Environment refers to something with which a living being (or something that is treated in analogy to a living being) has a causal relationship. The concept of the environment must be distinguished from the concept of the environment , which is spatially (and not causally) defined.
The word was originally a loan translation from the Danish omverden, documented since 1800, meaning "surrounding country, surrounding world". In the second half of the 19th century environment also became a substitute word for the milieu borrowed from French .
Milieu was originally a term for the (material or immaterial) substrate or medium within which life arises and takes place - a hypothesis of the life sciences of the time, which was close to the ether concept of physics: the essential quality of this "milieu" was to be clarified as a central question to theoretically refute theories such as spontaneous generation . The book Environment and Inner World of Animals , published in 1909 by Jakob Johann von Uexküll , was decisive for the dominant meaning “The environment of a living being, which affects it and influences its living conditions” in the last few decades .
Environment in the political-ecological debate
In the political debate since the late 1960s, the term environment - and its meaning - has been linked to the ecological movement. In real political disputes, it is often used synonymously with the word nature , sometimes also the word ecology . These different uses make it blurred on the one hand, and on the other hand it refers to the world around us.
It was not until late that an ethical debate began about which moral arguments could apply to protecting the environment.
Environment in ecology discourse
The concept of the environment has its starting point in the political context in relation to man-made influences on the nature surrounding people, which is usually presented negatively. What was clear about this environmental concept was its human perspective ( anthropocentrism ): Essentially, the human environment should continue to be kept worth living in.
Environment and the sustainability debate
This has not changed with the transition to the sustainability debate. In addition to the inclusion of inter- and intra-generational considerations of justice and a sustainable economic perspective, the main aim is to leave behind an environment for future generations in which they can live in a similar way to today's generation. In this context, the term environment still plays a new meaning: In the discussion about the vulnerability ( vulnerability or vulnerability ) of people as a measure of action, for example, the climate change to prevent or limit its effects. The vulnerability of specific groups of people is closely linked to their geographical and natural environment - and the effects that climate change, for example, will have on it. The socio-cultural environment plays a special role: For the poor, the effects of environmental destruction are usually particularly drastic.
Environment in Pedagogy and Education
Environmental education , which was introduced as an educational approach in the 1970s due to the environmental movement , was the forerunner of education for sustainable development . However, it has not become superfluous or suppressed with education for sustainable development, because learning in direct contact with nature still enables immediate learning success. Modern nature and environmental education , however, has advanced didactically and has been adapted in terms of content and methodology to the theoretical considerations of systemic relationships. In this respect, she uses many elements of systems- theoretical thinking or experiential approaches. Through practical exercises and personal experiences of this kind, complex relationships should be made tangible in order to be effective in terms of protecting the environment.

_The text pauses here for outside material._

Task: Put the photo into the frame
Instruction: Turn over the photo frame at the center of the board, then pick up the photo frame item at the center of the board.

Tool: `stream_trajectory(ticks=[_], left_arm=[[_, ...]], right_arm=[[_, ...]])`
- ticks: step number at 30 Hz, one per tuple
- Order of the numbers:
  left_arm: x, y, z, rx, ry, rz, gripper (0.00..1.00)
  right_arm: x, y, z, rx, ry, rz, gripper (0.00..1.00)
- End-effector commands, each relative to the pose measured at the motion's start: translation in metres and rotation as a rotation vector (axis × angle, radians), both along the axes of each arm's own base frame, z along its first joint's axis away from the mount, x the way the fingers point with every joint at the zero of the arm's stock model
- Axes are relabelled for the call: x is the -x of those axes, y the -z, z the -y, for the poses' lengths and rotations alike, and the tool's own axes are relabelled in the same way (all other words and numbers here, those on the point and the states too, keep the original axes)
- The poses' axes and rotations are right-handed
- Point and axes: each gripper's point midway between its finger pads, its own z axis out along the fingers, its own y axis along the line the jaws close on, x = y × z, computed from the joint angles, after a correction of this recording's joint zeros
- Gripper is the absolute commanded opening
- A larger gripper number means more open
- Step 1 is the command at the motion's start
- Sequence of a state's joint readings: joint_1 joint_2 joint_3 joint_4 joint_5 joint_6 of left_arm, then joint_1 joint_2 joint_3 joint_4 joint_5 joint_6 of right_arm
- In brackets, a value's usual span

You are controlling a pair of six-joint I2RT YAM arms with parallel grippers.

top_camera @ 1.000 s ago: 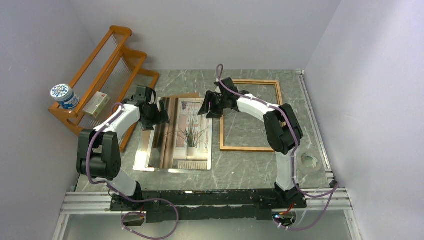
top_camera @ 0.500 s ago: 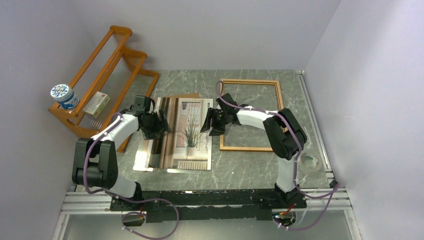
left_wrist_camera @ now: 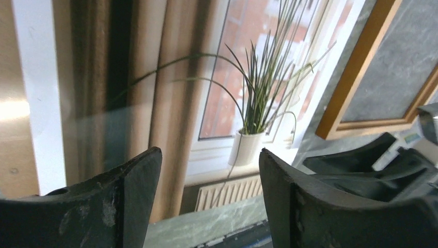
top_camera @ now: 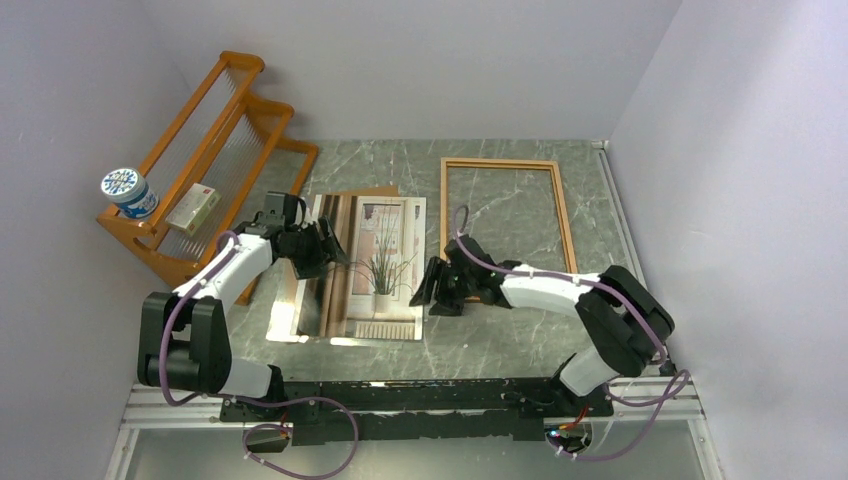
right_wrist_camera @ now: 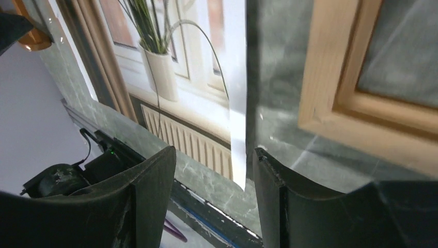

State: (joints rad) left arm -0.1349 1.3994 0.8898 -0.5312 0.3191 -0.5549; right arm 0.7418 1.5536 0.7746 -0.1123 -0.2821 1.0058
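The photo [top_camera: 372,262], a print of a spiky potted plant by beige curtains, lies flat on the marble table. The frame [top_camera: 500,161], thin orange-brown wood, lies to its right with nothing in it. My left gripper [top_camera: 322,250] hovers open over the photo's left half. In the left wrist view the photo [left_wrist_camera: 248,103] shows between the left gripper's [left_wrist_camera: 209,196] spread fingers. My right gripper [top_camera: 435,290] is open, low by the photo's near right corner. The right wrist view shows the right gripper [right_wrist_camera: 214,191], the photo [right_wrist_camera: 170,67] and the frame's rail [right_wrist_camera: 330,77].
An orange shelf rack [top_camera: 215,130] stands at the back left with a tin [top_camera: 128,192] and a small box [top_camera: 194,208] on it. A brown backing board [top_camera: 365,192] peeks from under the photo's far edge. A tape roll [top_camera: 620,322] lies at the near right.
My right arm swung from the frame's far left corner toward me, down to the photo's near right corner. The left gripper slid a little over the photo and its jaws narrowed.
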Motion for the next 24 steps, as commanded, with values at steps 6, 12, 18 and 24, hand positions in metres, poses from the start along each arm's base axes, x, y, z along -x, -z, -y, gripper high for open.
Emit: stream_trajectory(ticks=[6, 12, 18, 24], left_arm=[[0.052, 0.011, 0.010, 0.051, 0.050, -0.173, 0.66], [0.061, 0.017, 0.006, 0.033, 0.008, -0.198, 0.62], [0.068, 0.031, 0.000, -0.015, -0.015, -0.252, 0.60], [0.080, 0.038, 0.001, -0.034, -0.010, -0.335, 0.59]], right_arm=[[0.035, -0.021, -0.045, -0.165, 0.181, 0.046, 0.51], [0.060, 0.007, -0.040, -0.153, 0.291, -0.044, 0.50], [0.075, 0.025, -0.036, -0.140, 0.304, -0.076, 0.51], [0.075, 0.033, -0.042, -0.189, 0.320, -0.042, 0.50]])
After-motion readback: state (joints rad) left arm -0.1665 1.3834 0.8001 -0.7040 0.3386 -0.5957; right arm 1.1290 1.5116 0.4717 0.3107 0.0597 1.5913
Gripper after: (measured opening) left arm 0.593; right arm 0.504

Environment in the humanities
Environment in philosophical anthropology
In the context of philosophical anthropology, the environmental connection received an important impetus from Max Scheler . In response to the general question about the essential difference between humans and animals , he postulated an important principle with the special position of humans: the (environmental) openness of humans. As a spiritual being, man is no longer “instinctual and bound to the environment, but rather“ free from the environment ”and, as we want to call it,“ open to the world ”: such a being has“ world ””. Animals, or living beings in general, are integrated into their respective environment, since it represents a specifically vital environment. Development is an interplay of the adaptation of living beings to their environment, as the theory of evolution is able to show. Animal behavior is in a broad sense dictated by their environment. Humans (also) differ from animals in that they are much less tied back to the environment. On the contrary: people can create their own environment, sometimes even in hostile environments (as the international space station ISS shows). And they can put themselves into the living (environment) world of animals through their intellect.

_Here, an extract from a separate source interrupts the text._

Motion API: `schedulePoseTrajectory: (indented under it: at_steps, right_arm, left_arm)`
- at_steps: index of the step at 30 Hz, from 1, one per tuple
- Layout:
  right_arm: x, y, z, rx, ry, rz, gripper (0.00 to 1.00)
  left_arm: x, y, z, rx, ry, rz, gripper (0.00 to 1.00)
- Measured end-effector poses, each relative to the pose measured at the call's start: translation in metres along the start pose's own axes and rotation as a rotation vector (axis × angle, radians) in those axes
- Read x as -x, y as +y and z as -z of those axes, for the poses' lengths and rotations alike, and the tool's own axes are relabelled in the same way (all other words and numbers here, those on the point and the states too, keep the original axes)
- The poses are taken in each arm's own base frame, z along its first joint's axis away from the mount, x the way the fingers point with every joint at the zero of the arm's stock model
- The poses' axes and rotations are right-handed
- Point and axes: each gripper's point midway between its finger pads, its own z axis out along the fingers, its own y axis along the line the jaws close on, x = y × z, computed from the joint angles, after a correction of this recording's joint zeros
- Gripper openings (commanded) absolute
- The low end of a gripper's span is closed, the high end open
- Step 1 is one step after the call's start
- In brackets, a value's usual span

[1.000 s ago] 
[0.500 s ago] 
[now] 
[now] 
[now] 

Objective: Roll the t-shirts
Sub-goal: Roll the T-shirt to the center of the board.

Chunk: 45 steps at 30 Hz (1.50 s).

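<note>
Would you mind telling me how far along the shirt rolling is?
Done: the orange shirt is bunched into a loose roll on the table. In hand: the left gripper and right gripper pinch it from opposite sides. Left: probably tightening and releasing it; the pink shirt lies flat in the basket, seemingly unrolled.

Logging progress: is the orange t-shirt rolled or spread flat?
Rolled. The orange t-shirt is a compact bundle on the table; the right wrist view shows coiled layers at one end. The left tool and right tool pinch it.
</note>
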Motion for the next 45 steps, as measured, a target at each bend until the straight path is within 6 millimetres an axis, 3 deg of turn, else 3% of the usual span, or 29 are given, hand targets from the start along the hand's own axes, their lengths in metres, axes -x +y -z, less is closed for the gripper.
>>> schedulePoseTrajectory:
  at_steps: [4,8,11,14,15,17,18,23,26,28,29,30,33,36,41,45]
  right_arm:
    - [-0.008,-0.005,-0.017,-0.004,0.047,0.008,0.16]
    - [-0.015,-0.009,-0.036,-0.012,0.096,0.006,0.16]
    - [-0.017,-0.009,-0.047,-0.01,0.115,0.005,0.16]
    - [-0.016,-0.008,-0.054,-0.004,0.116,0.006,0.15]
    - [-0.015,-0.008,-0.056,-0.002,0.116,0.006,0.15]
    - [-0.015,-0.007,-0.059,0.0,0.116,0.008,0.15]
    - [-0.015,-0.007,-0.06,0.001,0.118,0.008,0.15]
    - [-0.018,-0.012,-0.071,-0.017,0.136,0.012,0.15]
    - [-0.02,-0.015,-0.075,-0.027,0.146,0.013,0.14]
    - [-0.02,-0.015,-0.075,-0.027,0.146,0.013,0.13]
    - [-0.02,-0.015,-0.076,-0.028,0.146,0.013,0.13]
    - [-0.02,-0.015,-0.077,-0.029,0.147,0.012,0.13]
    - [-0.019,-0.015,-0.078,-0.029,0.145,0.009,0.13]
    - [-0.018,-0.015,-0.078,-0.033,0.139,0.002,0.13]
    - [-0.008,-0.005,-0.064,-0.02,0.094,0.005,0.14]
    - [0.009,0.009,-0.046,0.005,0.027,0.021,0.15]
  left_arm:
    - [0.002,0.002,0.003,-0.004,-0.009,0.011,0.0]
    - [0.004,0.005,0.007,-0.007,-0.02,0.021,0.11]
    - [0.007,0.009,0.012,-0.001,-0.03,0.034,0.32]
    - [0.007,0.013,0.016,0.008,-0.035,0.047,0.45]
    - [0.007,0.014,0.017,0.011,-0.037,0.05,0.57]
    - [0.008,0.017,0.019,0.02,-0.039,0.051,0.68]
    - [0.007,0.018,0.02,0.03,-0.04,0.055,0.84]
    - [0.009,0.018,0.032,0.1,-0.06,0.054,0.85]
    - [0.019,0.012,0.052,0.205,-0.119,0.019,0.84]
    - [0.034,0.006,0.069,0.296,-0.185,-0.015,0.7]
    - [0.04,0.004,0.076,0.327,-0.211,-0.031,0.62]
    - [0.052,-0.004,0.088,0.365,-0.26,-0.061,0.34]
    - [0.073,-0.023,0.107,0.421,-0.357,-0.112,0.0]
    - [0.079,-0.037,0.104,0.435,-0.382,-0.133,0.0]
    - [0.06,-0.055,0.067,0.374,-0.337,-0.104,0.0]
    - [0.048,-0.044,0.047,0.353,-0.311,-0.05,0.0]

In the course of the scientific debate, the originally very narrow context of the environment was expanded. In addition to the “psychological environment”, as the sum of the properties and characteristics that induce species-specific actions and reactions, the “physical environment” (abiotic and cosmic environment) and for humans the “socio-cultural environment” (social, technological, economic and cultural environment) added.
Environment in Psychology
The development of a person's personality is most strongly dependent on the socio-cultural environment, understood as a milieu. Developmental psychology dedicates itself to this fact, assuming that the relation to objects and the environment change considerably with age. The term habitat emphasizes this subjective component of the environment, while setting, analogous to the terms nature or ecosystem, generally represents a more objective approach. The relatively young discipline of environmental psychology deals primarily with the aspect of interaction with people's actions and people's attitudes, in particular to protect the environment.

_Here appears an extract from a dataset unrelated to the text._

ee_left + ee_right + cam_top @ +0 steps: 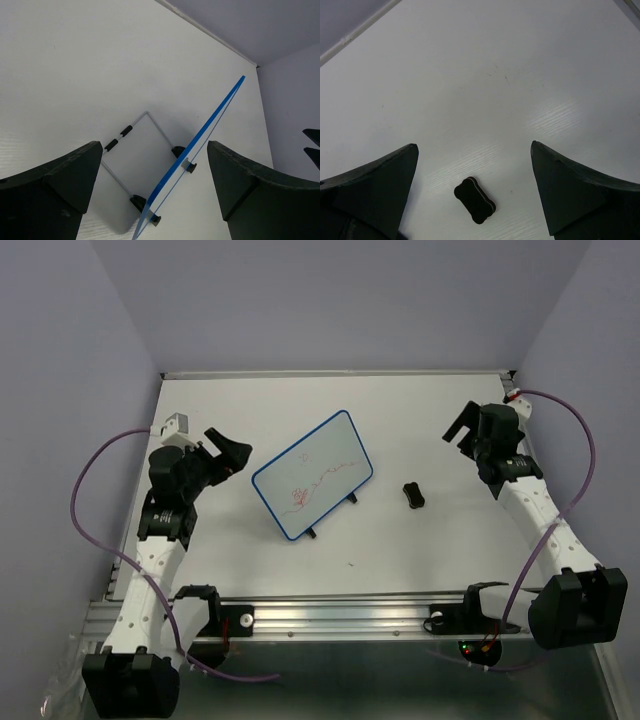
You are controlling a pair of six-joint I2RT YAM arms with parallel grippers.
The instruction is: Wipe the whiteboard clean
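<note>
The whiteboard [312,474], blue-framed with red scribbles on its face, stands tilted on black feet in the middle of the table. The left wrist view shows it edge-on [192,156] with its wire stand behind. A small black eraser [413,494] lies on the table to the board's right, and also shows in the right wrist view [475,200]. My left gripper [232,454] is open and empty, just left of the board. My right gripper [462,427] is open and empty, raised behind and to the right of the eraser.
The white tabletop [420,550] is bounded by lilac walls at the back and sides. An aluminium rail [340,618] with the arm bases runs along the near edge. Purple cables loop beside both arms.
</note>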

Ethics and the environment
The accusation of anthropocentrism sparked a discussion within the ethical disciplines about the justification of an environmental ethics that continues to this day. Based on Hans Jonas' attempt to establish a categorical imperative of technological societies (1984) towards the environment, various principles of moral justification, such as the ability of animals to suffer ( pathocentrism ) or an abstract life principle ( biocentrism ) are discussed. In this context, Honnefelder (1993) refers to the problem that ethics that should not only protect the environment in relation to humans, but also want to recognize the environment as an independent value, should perhaps better be called "ecological ethics". But the “anthroporelativity of all norms in the sense of a reference to people as the addressees of norms”, as well as the need to shape people towards their environment, make the term environmental ethics appear justified. And not just as so-called "hyphenated ethics" (such as corporate ethics or institutional ethics ), but - in addition to individual and social ethics - as an independent discipline.
Time and environment
It is becoming increasingly clear that the environment has a special relationship with time . The temporal component is, on the one hand, that environments are historically different for people . This concerns both the pure environment, which (can) change over the course of time, as well as the view that people focus on their environment. But the diverse interrelationships, for example between living systems and their environment, are also subject to changes over time. In this respect, an important task is to find adequate "time measures for the environment". An “ecology of time” does not mean “ adding time aspects to ecologically relevant issues ”. The relationship is more fundamental insofar as the environment and time represent a topic to be researched independently and a new task has thus arisen.
Environment in Sociology
In the sociological debate, the environment plays an important role in various areas:
- In environmental sociology , people usually speak of the environment. It deals with the relationship between nature and society. The environment appears as nature which, on the one hand, affects people (storms, earthquakes, etc.), and, on the other hand, has to be protected from people (climate change, forest dieback, etc.). Environmental sociology has different theoretical and practical approaches, which also result in different ways of looking at the environment.
- In addition, environmental problems (threats and threats) and their growing importance for value-related debates are attracting sociological attention.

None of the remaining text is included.